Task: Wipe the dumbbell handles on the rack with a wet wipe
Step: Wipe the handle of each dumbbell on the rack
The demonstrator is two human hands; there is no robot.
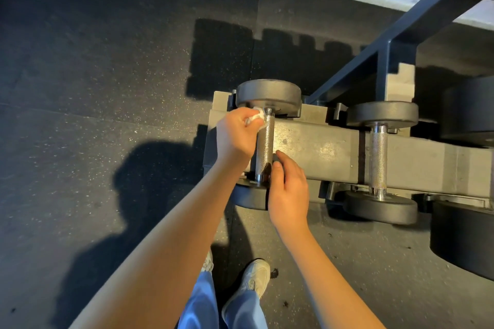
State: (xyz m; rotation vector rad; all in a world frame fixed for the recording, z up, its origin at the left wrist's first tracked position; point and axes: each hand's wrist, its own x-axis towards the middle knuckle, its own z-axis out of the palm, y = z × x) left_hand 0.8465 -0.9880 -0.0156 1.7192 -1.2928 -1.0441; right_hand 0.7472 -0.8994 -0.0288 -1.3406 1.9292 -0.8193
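Note:
A small black dumbbell lies across the left end of the grey rack (320,147), its knurled steel handle (265,147) pointing away from me. My left hand (235,136) grips a crumpled white wet wipe (255,116) and presses it against the far end of that handle, just below the far weight head (268,95). My right hand (290,189) curls around the near weight head (251,196) of the same dumbbell, thumb by the handle's near end. A second dumbbell with a bare handle (378,157) sits on the rack to the right.
Larger black dumbbells (465,238) fill the rack's right side. A dark steel rack frame (385,43) rises at the upper right. The floor (93,75) is dark speckled rubber. My feet in pale shoes (256,278) stand right below the rack's left end.

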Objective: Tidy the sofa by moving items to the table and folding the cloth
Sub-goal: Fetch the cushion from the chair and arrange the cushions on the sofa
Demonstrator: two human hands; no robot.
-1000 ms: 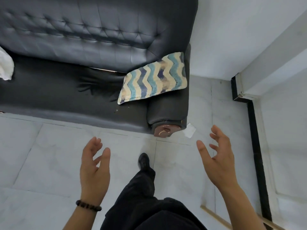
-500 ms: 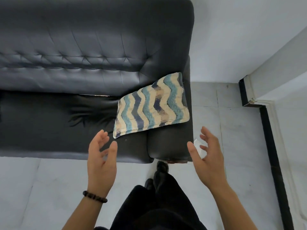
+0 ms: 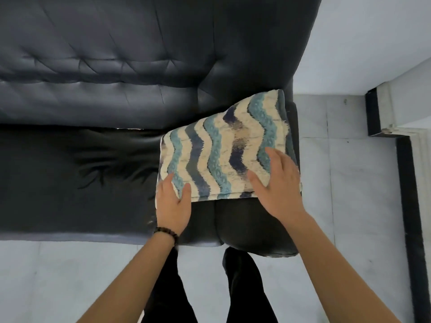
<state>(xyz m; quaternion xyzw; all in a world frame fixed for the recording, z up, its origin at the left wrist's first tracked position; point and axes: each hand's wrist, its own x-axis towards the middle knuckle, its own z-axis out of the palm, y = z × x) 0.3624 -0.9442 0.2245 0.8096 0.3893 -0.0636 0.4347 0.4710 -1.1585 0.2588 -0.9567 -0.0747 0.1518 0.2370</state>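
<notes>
Cushion [image 3: 221,155], square and woven (wavy stripes), lies on tufted leather sofa [image 3: 116,66].

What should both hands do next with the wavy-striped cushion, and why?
Probably curl both hands round the near edge of the cushion and lift it off the sofa. The left hand touches its near left corner, thumb on top; the right hand lies flat on its near right part, fingers spread. Neither grips it yet, and it lies partly over the armrest.
</notes>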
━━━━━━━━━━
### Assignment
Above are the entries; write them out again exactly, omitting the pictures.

### Finished task
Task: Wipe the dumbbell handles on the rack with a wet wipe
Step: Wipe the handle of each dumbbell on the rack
The demonstrator is two human hands; there is no robot.
State: (xyz m; rotation vector rad; all in a world frame fixed for the recording, z up, its origin at the left wrist's first tracked position; point and axes: each hand's wrist, its own x-axis towards the middle knuckle, its own z-axis out of the palm, y = z × x) left_hand 0.8465 -0.9880 -0.0156 1.7192 -1.2928 -1.0441; right_hand 0.7472 -0.8994 -0.0288 -1.3406 1.9292 -0.8193
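Note:
A small black dumbbell lies across the left end of the grey rack (320,147), its knurled steel handle (265,147) pointing away from me. My left hand (235,136) grips a crumpled white wet wipe (255,116) and presses it against the far end of that handle, just below the far weight head (268,95). My right hand (290,189) curls around the near weight head (251,196) of the same dumbbell, thumb by the handle's near end. A second dumbbell with a bare handle (378,157) sits on the rack to the right.
Larger black dumbbells (465,238) fill the rack's right side. A dark steel rack frame (385,43) rises at the upper right. The floor (93,75) is dark speckled rubber. My feet in pale shoes (256,278) stand right below the rack's left end.
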
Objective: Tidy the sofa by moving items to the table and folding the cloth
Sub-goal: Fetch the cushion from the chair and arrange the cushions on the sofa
Demonstrator: two human hands; no robot.
-1000 ms: 
-500 ms: 
+0 ms: 
<state>(xyz m; quaternion xyzw; all in a world frame fixed for the recording, z up, its origin at the left wrist's first tracked position; point and axes: each hand's wrist, its own x-axis towards the middle knuckle, its own z-axis out of the palm, y = z × x) 0.3624 -0.9442 0.2245 0.8096 0.3893 -0.0636 0.4347 0.4710 -1.1585 0.2588 -0.9567 -0.0747 0.1518 0.2370</state>
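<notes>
Cushion [image 3: 221,155], square and woven (wavy stripes), lies on tufted leather sofa [image 3: 116,66].

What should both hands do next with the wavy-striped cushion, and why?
Probably curl both hands round the near edge of the cushion and lift it off the sofa. The left hand touches its near left corner, thumb on top; the right hand lies flat on its near right part, fingers spread. Neither grips it yet, and it lies partly over the armrest.
</notes>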

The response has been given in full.